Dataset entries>
-- Opening Marker --
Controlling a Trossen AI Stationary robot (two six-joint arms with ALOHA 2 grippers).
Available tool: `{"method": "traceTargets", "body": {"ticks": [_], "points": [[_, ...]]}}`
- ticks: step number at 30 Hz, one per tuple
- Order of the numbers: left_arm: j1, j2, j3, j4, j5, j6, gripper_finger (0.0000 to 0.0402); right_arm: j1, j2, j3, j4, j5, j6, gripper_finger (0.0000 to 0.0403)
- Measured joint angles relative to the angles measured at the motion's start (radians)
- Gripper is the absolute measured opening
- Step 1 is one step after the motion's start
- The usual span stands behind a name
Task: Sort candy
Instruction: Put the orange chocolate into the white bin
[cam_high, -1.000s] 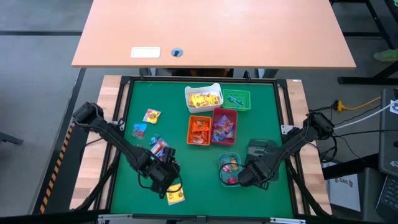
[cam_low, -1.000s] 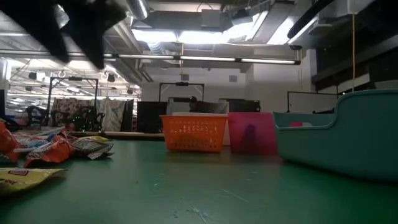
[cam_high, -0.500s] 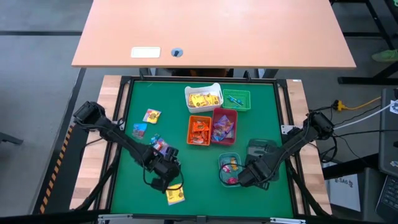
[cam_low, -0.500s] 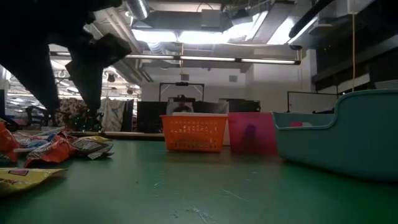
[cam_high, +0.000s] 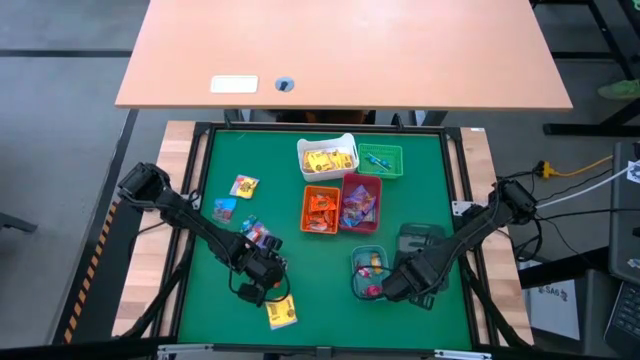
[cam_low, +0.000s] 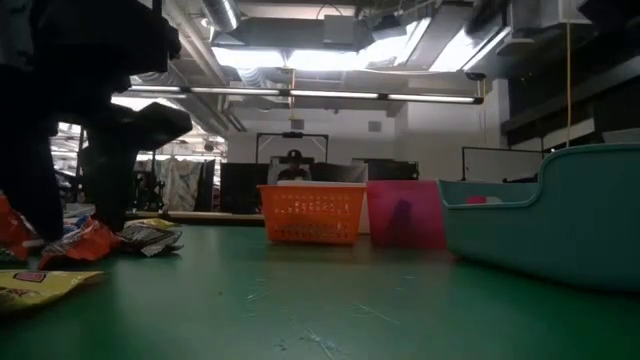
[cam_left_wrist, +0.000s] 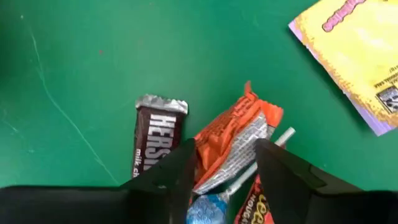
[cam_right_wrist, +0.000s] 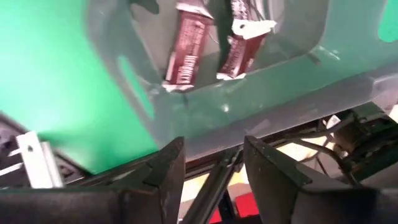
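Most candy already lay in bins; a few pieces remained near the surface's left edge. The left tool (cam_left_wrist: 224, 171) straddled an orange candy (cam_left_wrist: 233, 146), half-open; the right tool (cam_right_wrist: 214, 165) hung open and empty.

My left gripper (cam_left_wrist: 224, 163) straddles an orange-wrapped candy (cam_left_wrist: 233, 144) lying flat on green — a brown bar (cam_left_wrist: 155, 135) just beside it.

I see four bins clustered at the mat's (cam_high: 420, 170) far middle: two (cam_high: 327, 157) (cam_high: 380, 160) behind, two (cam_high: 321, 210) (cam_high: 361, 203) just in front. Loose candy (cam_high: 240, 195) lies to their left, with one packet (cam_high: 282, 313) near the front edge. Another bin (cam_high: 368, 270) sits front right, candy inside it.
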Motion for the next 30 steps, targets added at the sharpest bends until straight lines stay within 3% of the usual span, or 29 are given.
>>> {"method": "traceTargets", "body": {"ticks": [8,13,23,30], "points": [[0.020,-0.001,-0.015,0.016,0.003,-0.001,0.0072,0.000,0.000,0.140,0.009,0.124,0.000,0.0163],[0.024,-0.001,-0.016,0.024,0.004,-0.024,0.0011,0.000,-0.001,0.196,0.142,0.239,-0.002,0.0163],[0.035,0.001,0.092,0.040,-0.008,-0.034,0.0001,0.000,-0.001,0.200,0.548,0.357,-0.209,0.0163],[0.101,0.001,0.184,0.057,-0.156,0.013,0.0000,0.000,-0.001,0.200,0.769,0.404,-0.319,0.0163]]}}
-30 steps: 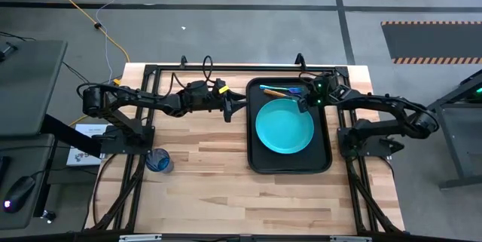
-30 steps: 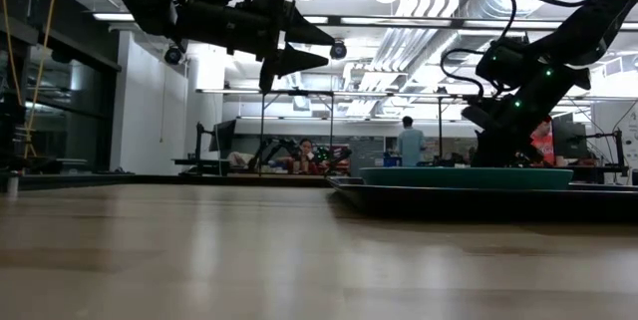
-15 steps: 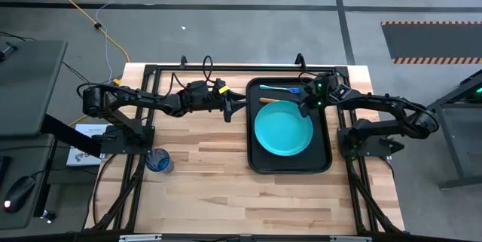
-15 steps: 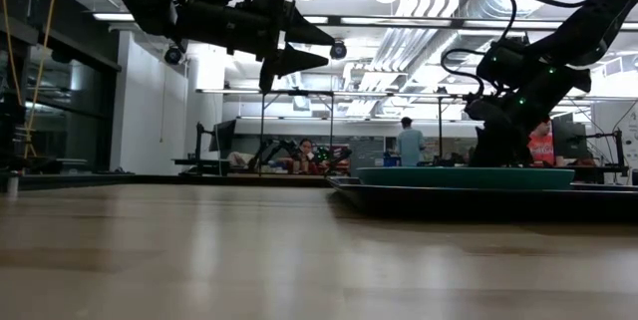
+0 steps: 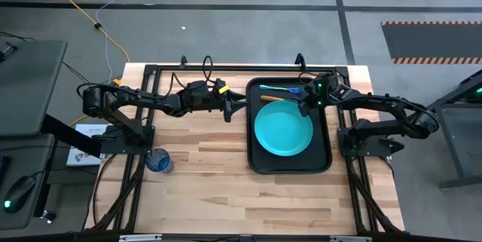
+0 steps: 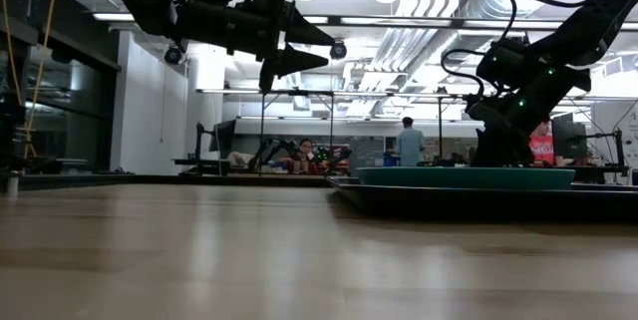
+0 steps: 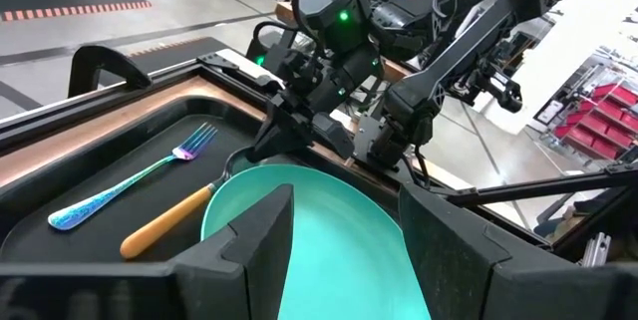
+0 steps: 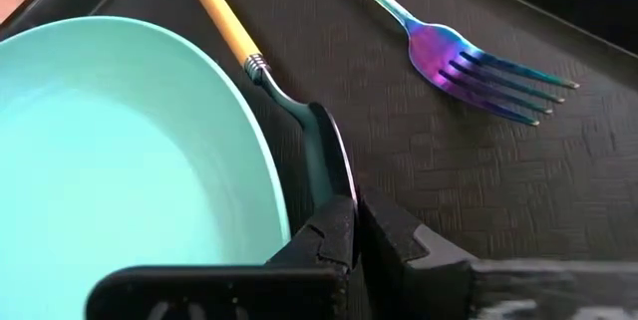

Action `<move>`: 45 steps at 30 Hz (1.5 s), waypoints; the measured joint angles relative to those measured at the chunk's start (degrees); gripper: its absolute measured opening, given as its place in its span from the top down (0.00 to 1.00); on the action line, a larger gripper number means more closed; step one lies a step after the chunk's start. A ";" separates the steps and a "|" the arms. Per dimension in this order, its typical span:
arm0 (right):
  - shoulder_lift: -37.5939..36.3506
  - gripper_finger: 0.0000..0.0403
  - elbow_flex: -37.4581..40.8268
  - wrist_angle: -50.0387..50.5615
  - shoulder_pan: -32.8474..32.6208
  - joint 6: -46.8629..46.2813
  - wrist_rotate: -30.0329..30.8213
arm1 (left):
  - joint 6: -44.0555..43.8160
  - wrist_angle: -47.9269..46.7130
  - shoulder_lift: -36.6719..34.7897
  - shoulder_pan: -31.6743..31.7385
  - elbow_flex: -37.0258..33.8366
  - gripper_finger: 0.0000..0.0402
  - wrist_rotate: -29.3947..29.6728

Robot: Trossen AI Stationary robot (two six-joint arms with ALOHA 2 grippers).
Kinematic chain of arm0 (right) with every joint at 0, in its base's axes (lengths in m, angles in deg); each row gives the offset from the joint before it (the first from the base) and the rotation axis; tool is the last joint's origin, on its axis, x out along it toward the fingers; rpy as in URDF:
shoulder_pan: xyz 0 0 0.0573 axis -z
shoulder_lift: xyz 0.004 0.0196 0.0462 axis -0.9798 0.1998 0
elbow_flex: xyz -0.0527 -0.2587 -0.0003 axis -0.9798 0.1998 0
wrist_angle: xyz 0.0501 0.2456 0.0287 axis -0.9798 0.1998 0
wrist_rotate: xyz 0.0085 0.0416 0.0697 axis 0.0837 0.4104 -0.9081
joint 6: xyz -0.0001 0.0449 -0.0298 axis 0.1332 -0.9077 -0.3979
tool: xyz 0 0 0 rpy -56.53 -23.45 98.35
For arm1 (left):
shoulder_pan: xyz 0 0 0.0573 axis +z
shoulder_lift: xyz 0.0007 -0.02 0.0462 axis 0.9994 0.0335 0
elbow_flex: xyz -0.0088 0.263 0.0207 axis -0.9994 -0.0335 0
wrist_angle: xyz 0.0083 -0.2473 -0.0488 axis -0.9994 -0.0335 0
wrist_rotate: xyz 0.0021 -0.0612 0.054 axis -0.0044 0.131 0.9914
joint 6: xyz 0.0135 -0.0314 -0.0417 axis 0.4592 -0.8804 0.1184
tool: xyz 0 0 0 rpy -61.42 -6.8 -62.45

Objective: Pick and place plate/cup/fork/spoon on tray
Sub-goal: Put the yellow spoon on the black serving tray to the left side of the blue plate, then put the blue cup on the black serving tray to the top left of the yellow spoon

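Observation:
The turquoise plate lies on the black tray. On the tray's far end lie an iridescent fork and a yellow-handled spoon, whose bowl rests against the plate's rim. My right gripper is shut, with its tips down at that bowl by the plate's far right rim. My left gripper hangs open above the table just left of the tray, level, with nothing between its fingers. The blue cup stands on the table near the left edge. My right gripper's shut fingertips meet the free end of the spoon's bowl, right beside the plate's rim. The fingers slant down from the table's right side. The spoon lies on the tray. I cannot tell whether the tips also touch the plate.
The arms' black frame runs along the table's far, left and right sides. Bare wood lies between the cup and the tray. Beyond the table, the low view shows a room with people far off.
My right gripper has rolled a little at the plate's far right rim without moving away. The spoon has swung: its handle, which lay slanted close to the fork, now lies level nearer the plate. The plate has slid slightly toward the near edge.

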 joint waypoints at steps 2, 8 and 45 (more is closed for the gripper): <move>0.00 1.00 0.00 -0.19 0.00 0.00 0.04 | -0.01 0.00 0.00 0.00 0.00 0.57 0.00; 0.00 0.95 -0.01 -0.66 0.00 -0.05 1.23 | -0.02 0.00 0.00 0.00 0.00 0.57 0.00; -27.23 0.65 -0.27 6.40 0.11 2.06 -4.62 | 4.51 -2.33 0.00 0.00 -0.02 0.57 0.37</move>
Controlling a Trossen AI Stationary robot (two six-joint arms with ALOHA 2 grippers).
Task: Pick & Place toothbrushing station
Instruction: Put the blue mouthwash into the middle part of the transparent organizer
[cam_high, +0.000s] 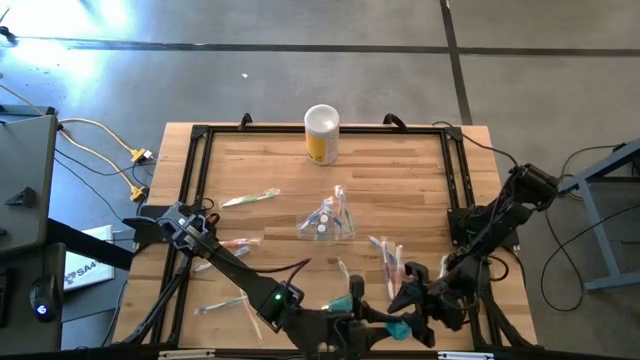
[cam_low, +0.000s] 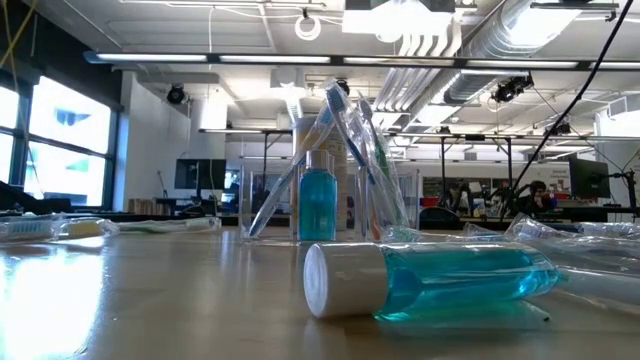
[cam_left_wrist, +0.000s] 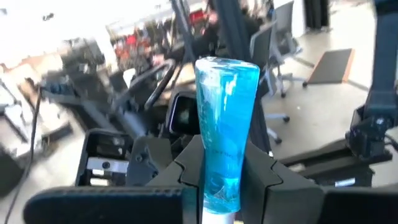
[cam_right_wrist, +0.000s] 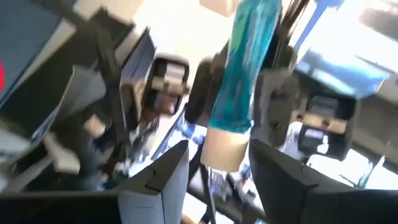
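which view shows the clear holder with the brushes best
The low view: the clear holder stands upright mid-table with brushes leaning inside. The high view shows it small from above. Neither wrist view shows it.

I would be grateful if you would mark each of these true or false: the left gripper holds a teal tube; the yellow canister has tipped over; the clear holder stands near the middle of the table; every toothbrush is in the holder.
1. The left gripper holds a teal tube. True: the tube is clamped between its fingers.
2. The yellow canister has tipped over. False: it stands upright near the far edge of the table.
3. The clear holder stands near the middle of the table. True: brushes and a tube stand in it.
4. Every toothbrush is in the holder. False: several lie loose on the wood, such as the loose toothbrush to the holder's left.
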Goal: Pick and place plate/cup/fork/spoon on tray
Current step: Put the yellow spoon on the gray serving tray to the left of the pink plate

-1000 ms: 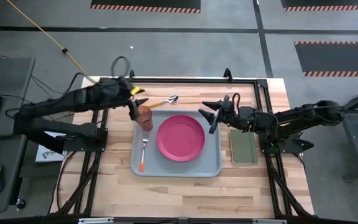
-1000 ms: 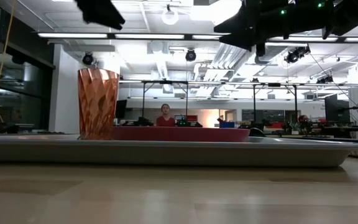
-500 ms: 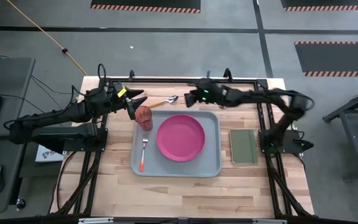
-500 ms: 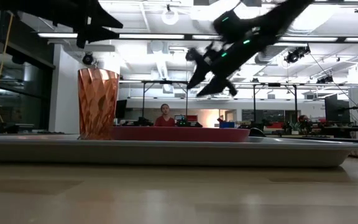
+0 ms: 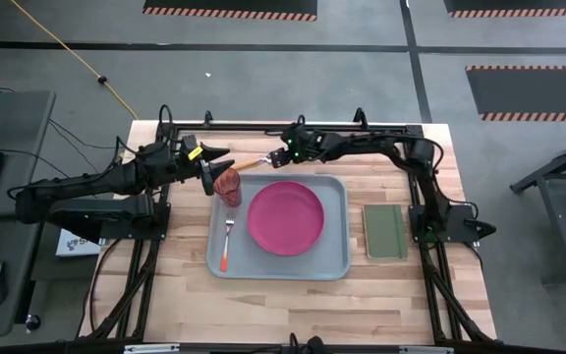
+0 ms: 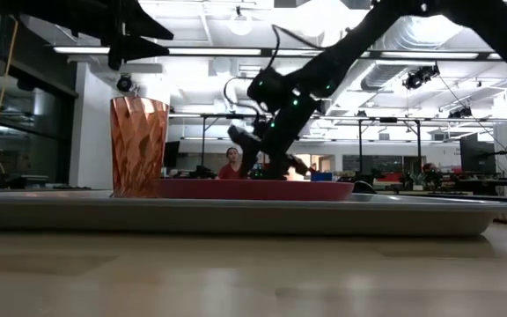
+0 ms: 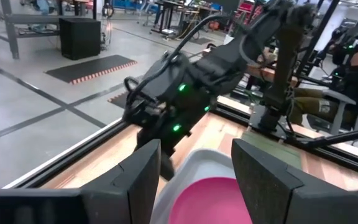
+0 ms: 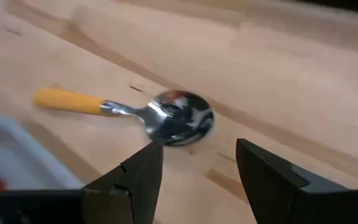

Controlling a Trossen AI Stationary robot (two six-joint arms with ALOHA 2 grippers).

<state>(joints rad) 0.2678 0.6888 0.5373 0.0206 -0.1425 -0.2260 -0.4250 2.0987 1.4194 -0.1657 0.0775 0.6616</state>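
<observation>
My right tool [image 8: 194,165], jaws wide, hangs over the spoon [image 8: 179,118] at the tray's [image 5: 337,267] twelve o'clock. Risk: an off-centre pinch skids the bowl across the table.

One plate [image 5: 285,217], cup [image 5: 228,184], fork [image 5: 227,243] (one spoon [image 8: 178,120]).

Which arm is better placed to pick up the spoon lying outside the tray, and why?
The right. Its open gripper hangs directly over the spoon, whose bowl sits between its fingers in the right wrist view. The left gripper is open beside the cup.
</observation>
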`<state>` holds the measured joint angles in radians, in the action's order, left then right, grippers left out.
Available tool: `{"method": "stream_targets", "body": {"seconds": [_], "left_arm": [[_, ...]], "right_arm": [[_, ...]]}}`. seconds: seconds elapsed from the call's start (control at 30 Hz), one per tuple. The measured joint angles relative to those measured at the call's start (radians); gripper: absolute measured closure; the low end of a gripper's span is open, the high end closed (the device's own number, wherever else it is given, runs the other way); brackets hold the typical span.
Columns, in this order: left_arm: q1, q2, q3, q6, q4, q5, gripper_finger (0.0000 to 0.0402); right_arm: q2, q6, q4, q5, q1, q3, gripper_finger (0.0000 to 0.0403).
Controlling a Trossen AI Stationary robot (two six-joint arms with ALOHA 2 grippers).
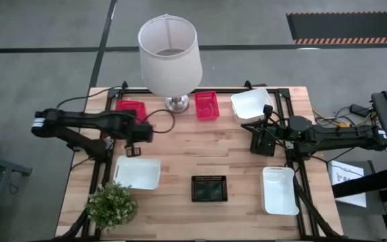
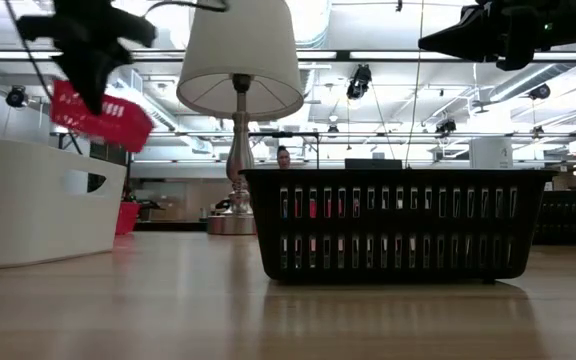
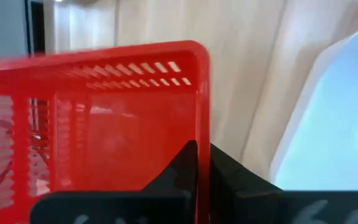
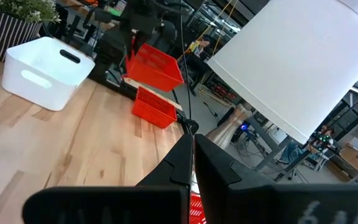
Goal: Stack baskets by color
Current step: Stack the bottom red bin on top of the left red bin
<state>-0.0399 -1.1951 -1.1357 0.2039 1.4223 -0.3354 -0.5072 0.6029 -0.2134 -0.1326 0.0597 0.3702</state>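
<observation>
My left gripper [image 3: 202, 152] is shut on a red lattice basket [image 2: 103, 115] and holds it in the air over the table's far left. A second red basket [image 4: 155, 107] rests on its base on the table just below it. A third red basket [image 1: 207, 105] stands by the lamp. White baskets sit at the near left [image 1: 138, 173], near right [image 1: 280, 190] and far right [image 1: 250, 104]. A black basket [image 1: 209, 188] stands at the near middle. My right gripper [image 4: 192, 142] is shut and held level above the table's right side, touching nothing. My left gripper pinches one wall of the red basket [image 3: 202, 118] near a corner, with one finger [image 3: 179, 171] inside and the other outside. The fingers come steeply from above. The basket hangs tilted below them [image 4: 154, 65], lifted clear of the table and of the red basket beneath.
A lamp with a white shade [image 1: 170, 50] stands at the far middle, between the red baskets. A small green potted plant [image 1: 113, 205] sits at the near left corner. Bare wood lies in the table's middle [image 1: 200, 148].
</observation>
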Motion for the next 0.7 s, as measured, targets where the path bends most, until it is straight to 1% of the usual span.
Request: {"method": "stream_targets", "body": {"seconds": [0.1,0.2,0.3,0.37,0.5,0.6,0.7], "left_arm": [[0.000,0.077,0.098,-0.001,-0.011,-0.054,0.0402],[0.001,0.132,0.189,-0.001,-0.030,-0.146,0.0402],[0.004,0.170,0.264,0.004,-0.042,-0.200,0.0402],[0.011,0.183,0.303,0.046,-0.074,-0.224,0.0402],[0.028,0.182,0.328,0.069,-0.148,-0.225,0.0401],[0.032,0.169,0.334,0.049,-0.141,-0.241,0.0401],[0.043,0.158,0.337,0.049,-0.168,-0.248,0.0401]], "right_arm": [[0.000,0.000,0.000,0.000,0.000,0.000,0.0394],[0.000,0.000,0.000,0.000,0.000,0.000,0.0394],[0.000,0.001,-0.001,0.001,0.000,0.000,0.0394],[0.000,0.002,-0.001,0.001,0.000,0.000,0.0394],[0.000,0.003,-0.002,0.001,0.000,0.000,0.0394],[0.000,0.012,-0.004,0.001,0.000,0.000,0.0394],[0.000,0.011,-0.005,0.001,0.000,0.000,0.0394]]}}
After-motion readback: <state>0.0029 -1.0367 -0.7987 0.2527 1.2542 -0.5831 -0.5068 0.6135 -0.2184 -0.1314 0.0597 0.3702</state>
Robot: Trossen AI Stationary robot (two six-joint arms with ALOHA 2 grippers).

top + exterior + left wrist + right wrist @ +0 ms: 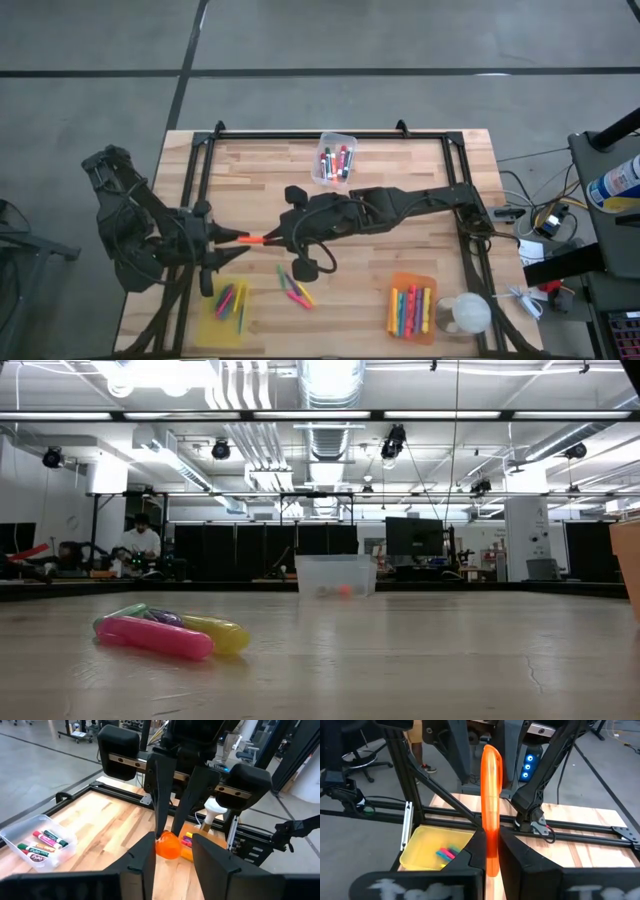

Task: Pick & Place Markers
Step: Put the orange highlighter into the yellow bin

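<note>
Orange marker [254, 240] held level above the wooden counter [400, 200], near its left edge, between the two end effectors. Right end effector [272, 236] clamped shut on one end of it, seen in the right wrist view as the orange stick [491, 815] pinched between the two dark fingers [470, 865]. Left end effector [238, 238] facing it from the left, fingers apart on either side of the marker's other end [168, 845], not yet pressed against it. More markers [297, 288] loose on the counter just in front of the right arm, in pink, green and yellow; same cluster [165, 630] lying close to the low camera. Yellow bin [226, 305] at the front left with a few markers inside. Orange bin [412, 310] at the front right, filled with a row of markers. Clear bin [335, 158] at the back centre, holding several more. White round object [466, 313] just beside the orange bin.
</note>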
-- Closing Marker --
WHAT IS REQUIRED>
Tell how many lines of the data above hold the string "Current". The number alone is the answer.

OUTPUT FOR THIS TASK>
2